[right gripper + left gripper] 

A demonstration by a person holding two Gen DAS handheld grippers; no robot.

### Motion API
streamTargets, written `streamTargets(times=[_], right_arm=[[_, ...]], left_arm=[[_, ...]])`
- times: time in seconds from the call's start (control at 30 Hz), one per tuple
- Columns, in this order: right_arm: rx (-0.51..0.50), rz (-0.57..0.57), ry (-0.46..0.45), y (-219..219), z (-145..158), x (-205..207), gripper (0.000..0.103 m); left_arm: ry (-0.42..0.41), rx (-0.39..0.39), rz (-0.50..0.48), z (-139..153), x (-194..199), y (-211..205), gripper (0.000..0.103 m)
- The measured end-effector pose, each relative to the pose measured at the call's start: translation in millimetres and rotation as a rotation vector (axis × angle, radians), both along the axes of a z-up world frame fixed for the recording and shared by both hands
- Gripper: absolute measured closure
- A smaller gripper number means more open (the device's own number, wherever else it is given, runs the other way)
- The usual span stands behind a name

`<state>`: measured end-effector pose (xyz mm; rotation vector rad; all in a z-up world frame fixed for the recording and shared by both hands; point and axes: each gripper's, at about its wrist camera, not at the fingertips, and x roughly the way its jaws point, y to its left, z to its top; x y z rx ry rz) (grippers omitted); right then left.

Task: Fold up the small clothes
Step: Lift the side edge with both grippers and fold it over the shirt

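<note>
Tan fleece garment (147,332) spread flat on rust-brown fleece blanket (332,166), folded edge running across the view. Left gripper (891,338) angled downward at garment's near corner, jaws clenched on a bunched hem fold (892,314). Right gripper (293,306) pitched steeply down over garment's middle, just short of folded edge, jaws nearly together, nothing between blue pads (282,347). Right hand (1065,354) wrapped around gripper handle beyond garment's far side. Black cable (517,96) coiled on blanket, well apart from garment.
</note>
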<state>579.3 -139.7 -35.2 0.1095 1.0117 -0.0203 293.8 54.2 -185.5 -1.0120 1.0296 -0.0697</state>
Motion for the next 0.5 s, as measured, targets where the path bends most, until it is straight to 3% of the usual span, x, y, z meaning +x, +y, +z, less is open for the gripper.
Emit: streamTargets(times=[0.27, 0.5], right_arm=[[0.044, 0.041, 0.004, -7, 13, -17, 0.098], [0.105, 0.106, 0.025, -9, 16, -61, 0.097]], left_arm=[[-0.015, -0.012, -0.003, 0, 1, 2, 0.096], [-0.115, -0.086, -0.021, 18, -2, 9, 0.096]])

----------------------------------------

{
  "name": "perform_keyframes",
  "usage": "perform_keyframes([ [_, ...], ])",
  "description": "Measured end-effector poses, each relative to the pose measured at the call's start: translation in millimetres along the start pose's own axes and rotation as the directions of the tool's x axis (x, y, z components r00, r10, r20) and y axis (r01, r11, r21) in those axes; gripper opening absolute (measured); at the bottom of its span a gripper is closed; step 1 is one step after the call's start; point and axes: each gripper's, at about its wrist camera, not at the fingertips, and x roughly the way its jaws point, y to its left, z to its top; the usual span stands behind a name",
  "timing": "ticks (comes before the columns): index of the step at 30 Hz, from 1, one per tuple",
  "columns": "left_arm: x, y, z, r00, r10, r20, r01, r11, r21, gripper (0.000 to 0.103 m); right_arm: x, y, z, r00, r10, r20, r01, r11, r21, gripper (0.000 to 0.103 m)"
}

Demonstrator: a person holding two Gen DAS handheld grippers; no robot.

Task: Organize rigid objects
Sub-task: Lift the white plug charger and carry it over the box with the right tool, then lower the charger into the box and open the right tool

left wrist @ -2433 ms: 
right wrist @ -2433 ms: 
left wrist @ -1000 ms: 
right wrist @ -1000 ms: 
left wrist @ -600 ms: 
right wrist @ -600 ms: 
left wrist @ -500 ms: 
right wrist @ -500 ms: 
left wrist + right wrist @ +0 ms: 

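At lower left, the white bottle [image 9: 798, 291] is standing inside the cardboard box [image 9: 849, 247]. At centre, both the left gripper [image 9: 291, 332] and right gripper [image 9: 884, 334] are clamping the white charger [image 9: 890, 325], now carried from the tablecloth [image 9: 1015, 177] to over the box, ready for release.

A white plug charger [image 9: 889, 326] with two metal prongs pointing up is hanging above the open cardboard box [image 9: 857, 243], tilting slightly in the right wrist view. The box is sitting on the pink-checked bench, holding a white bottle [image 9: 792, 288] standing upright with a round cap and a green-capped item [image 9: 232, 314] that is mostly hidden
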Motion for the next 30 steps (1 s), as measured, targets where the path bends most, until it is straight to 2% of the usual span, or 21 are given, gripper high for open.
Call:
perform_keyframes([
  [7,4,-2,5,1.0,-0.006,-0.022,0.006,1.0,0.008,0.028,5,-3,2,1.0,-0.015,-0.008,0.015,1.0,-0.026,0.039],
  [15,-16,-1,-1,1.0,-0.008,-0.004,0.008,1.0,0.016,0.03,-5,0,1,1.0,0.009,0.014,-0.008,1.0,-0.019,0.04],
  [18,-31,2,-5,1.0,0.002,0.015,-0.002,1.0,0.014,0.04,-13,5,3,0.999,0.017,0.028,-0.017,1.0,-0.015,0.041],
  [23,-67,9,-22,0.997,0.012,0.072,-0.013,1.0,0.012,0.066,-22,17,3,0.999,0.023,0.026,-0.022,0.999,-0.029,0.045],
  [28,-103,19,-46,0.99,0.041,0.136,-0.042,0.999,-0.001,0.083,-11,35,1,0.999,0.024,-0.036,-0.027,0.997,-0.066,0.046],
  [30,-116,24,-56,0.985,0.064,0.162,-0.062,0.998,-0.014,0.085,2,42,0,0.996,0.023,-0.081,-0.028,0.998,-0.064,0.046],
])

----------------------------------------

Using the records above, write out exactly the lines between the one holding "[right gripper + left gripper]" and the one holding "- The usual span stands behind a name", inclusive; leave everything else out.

[right gripper + left gripper] 

A demonstration by a person holding two Gen DAS handheld grippers; no robot.

### Motion API
streamTargets, written `streamTargets(times=[_], right_arm=[[_, ...]], left_arm=[[_, ...]])`
- times: time in seconds from the call's start (control at 30 Hz), one per tuple
- Columns, in this order: right_arm: rx (-0.51..0.50), rz (-0.57..0.57), ry (-0.46..0.45), y (-219..219), z (-145..158), x (-205..207), gripper (0.000..0.103 m); left_arm: ry (-0.42..0.41), rx (-0.39..0.39), rz (-0.50..0.48), z (-139..153), x (-194..199), y (-211..205), gripper (0.000..0.103 m)
- The measured end-effector pose, each relative to the pose measured at the call's start: translation in millimetres and rotation as a rotation vector (axis × angle, radians), both along the axes of a z-up world frame fixed for the recording and shared by both hands
- Gripper: absolute measured closure
- A smaller gripper number means more open (the device's own number, wherever else it is given, runs the other way)
- The usual span stands behind a name

As written, the answer is complete.